Vankor — Russia’s second-largest field — accounts for 421,000 bpd while Taas-Yuriakh is expected to account for 100,000 bpd by next year. Last September, Rosneft sold a 15% stake in Vankor to Indian state-firm ONGC. A further 11% of Vankor was sold to ONGC along with 23.9% to a consortium of Oil India Ltd., Indian Oil Corp. and Bharat PetroResources Ltd. All four companies are state-owned and their roughly $4.1 billion stake in the project is now equal to 49.9%. The three in the consortium also bought a $1.3 billion 29.9% stake of Taas-Yuriakh. India seems to have gotten past Russia’s instinctual distrust of significant foreign ownership of strategic oil and gas upstream assets by using its state-owned firms.

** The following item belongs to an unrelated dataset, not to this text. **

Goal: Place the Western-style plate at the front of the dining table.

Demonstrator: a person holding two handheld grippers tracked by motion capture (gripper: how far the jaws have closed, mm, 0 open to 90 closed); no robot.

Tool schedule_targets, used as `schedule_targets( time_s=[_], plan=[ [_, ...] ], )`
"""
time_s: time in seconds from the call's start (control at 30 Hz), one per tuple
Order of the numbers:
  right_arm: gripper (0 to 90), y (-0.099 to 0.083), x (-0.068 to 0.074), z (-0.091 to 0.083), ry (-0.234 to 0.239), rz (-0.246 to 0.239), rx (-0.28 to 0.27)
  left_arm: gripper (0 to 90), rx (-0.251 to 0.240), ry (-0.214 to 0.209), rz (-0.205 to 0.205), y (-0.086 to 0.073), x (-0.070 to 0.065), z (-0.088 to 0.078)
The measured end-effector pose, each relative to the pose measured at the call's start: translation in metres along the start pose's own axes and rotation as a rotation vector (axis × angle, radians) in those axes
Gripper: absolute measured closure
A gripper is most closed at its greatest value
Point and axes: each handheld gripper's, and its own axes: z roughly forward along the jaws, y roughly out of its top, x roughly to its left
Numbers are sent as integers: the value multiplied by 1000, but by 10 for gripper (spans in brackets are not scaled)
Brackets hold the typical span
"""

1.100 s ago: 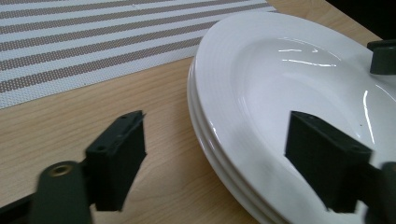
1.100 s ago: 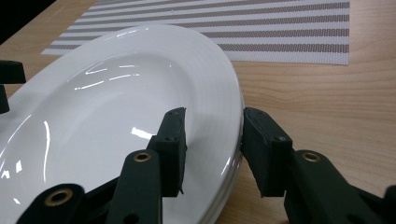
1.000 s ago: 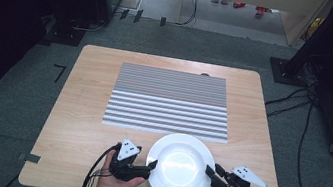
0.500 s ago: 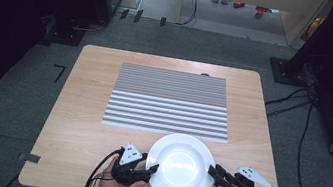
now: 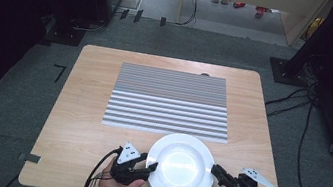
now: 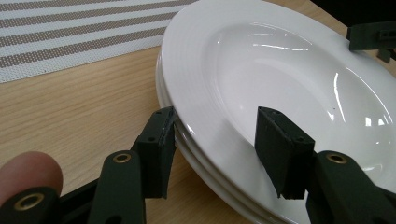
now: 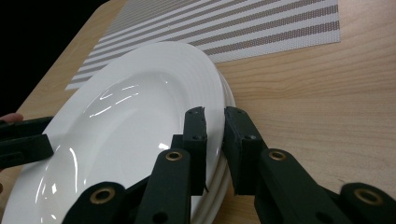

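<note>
Both grippers have slid in toward the near table edge since a second ago. Left gripper [image 6: 212,144] is spread, jaws straddling the top plate's [image 6: 280,79] rim, one outside, one over the well. Right gripper [image 7: 215,144] has its jaws pinching the opposite rim. Plates sit stacked on the wooden table [image 5: 78,125], just in front of the striped mat [image 5: 169,101].

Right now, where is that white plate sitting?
In the high view the white plate sits at the table's near edge, just below the striped mat, between the two tools.
</note>
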Motion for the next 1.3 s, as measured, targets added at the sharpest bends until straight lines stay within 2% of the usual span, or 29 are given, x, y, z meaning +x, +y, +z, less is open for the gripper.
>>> schedule_targets(
  time_s=[0.17, 0.37, 0.67, 0.9, 1.03, 1.3],
  plan=[
    [829, -1, -1, 0, 6, 5, -19, 503, -2, 1, -10, 0, 1, 0],
    [860, 0, 1, -1, -15, -35, -48, 509, -3, -1, -17, 0, 1, 0],
    [850, 0, -4, 0, 26, 38, -60, 512, -6, 3, -20, 0, 1, 1],
    [799, -2, -9, 4, 105, 141, -49, 510, -4, 2, -26, 0, 2, 1],
    [794, -3, -10, 6, 138, 181, -56, 509, -2, 2, -27, 0, 2, 1],
    [797, -2, -7, 4, 159, 159, -88, 508, -5, -6, -37, 0, 4, 2]
  ],
)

That’s big news.
How to trust a bear
China’s energy firms don’t trust Rosneft. In 2013, Rosneft took tens of billions from CNPC and other firms to pay off its debts after the acquisition of TNK-B. Rosneft offered stakes in both Vankor and Taas-Yuriakh to CNPC but Chinese negotiators ran a hardline on pricing, felt the investments were too risky, and no agreements were reached. Rosneft likely had little intention of selling as it maneuvered for leverage. While Chinese banks still lend to Russian firms to keep projects alive, they’ve been exceptionally careful not to offend trading partners in the West by completely forgoing the sanctions regime. China’s interests limit its ability to jump into energy projects. India has been slower to move but faces fewer constraints.
Back in March, Rosneft CEO Igor Sechin called the refinery deal and prospective agreements to sell stakes of subsidiaries for the Vankor and Tass-Yuriakh fields an “energy bridge” to broader cooperation. The latest energy deals paired with defense deals to sell India S-400 missiles, form a joint venture to produce military helicopters, and a deal for jointly built stealth frigates. The defense deals were partially a palliative for recent military exercises in Pakistan but fit into a broader pattern. Russia’s resources—notably diamonds and coal—complement Indian industries well and these deals breathe new life into stalled talks for a free trade agreement between the Eurasian Economic Union and India. They also underscore increasing alignment between Russia and India’s regional interests.
Push and pull
In buying the stake in Vadinar and the filling stations, Rosneft and its corporate ally Trafigura, a leading seller of Russian crude, box out Iranian crude supplies’ market share in India. At the same time, agreements to ship large numbers of diamonds, large amounts of coal, more oil, and industrial products pertinent to defense deals will encourage transit through the Indian-Iranian port at Chabahar.
All of these states have interests in China—Russia seeks better terms for energy projects, India wants to ensure sustained growth to catch up, and Iran needs to diversify its export markets with the end of sanctions. By claiming a leading role in Indian energy security, Russia has formalized a new means of influencing the Indian Ocean region and promoting regional trade. Defense deals will also allow Russia to counterbalance China by aiding India’s military. As always, success is hampered by Russia’s domestic constraints but in geopolitical terms, the Essar Oil deal is a coup.